Please tally the lines in the records that include the word "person" and answer with the bare number.

Saved data entries
- Opening Delimiter -

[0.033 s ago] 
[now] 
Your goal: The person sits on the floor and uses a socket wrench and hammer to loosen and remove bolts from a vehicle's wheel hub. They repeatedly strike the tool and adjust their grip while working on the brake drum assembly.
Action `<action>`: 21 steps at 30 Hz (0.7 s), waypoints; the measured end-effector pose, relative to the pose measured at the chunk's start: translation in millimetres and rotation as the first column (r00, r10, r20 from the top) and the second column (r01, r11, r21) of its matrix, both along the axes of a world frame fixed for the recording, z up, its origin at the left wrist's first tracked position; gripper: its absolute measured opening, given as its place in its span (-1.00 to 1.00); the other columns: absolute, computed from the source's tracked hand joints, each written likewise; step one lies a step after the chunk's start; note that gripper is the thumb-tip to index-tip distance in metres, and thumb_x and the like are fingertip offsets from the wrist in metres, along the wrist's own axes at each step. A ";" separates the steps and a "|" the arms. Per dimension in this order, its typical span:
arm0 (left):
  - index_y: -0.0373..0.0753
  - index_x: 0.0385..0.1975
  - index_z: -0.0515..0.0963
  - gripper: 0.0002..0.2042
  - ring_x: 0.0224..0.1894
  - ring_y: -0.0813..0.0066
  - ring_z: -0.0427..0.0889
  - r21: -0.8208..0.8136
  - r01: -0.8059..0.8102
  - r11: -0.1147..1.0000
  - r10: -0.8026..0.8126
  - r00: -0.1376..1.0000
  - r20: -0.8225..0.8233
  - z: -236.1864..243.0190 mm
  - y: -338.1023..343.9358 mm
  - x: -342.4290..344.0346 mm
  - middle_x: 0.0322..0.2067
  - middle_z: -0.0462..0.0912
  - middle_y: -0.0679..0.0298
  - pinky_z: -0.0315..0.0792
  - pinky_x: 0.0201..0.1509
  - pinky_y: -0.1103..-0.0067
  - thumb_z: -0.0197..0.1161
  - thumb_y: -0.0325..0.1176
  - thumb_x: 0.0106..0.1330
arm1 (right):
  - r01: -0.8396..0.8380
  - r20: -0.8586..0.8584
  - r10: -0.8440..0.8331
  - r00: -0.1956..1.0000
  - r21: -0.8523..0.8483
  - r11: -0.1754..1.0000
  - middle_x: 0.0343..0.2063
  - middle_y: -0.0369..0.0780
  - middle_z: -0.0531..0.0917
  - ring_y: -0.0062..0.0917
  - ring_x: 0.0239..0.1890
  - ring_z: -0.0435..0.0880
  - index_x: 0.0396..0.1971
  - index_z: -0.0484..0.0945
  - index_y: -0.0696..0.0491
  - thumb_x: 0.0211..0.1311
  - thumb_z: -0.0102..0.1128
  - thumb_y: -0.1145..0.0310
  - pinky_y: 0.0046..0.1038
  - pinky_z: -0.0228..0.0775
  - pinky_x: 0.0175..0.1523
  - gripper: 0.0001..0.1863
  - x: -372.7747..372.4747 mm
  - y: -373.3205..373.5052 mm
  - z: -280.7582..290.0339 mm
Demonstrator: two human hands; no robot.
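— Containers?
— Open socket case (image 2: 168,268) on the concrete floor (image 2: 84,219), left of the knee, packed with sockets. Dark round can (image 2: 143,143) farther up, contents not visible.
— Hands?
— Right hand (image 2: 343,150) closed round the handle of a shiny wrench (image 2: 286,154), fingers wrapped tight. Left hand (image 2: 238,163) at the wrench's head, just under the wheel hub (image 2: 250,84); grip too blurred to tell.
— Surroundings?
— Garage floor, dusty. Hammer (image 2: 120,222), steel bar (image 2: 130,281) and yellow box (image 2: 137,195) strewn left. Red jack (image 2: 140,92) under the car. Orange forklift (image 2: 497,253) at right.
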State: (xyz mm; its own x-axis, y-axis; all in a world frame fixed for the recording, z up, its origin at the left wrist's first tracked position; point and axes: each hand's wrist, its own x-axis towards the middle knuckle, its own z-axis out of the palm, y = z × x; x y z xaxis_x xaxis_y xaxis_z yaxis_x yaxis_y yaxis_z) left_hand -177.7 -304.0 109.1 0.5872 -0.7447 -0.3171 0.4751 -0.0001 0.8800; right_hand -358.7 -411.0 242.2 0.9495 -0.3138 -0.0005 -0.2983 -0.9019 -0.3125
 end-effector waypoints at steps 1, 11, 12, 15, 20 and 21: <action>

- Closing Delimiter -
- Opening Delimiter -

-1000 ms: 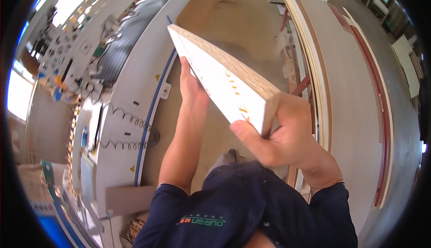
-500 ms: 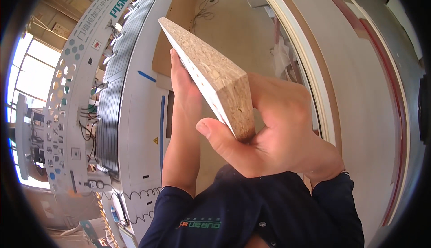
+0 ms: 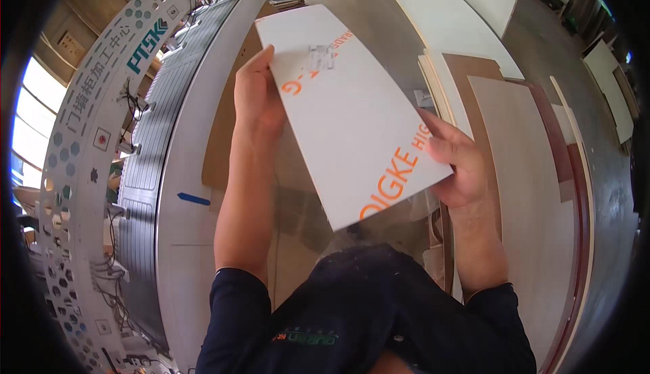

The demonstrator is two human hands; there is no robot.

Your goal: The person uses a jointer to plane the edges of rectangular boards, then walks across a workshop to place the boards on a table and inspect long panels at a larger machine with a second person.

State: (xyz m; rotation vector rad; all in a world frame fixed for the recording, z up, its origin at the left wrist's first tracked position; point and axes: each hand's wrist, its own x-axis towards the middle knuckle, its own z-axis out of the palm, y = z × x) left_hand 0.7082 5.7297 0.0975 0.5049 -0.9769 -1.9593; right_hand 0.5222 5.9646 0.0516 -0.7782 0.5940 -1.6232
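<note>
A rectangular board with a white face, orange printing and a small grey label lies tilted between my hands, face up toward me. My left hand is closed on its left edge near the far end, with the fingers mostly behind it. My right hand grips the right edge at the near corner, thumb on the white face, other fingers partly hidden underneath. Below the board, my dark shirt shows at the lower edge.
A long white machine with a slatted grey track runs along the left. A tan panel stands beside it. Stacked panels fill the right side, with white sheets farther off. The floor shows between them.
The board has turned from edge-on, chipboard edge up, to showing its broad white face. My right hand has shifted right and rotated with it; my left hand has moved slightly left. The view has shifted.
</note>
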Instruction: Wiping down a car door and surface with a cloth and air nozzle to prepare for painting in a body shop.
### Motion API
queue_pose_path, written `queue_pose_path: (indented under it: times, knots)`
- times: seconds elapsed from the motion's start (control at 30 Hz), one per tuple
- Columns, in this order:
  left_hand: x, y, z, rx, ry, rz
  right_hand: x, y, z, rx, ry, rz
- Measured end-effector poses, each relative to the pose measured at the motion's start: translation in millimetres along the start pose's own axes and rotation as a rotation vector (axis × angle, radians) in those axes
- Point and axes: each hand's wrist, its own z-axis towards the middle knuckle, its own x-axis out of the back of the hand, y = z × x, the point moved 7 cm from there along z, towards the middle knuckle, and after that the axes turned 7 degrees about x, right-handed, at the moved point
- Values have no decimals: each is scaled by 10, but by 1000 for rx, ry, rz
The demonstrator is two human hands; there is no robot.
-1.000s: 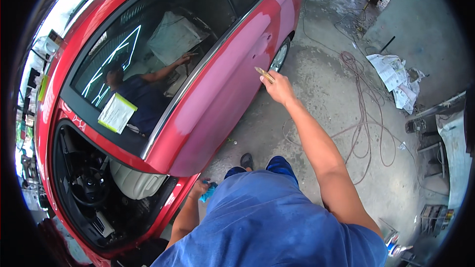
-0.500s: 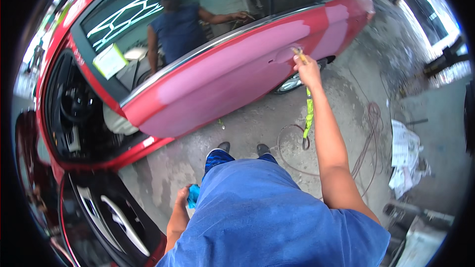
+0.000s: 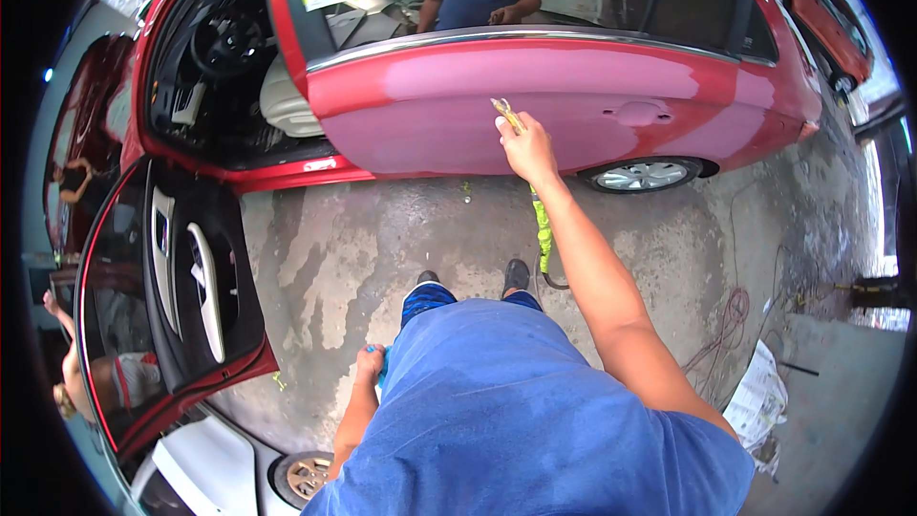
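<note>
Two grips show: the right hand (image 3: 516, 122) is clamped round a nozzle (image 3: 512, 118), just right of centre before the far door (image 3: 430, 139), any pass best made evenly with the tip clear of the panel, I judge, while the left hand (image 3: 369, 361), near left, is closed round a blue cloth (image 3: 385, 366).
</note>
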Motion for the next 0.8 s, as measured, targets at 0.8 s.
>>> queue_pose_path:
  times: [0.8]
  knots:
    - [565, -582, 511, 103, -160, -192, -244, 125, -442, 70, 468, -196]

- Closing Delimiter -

» **Output of the task**:
2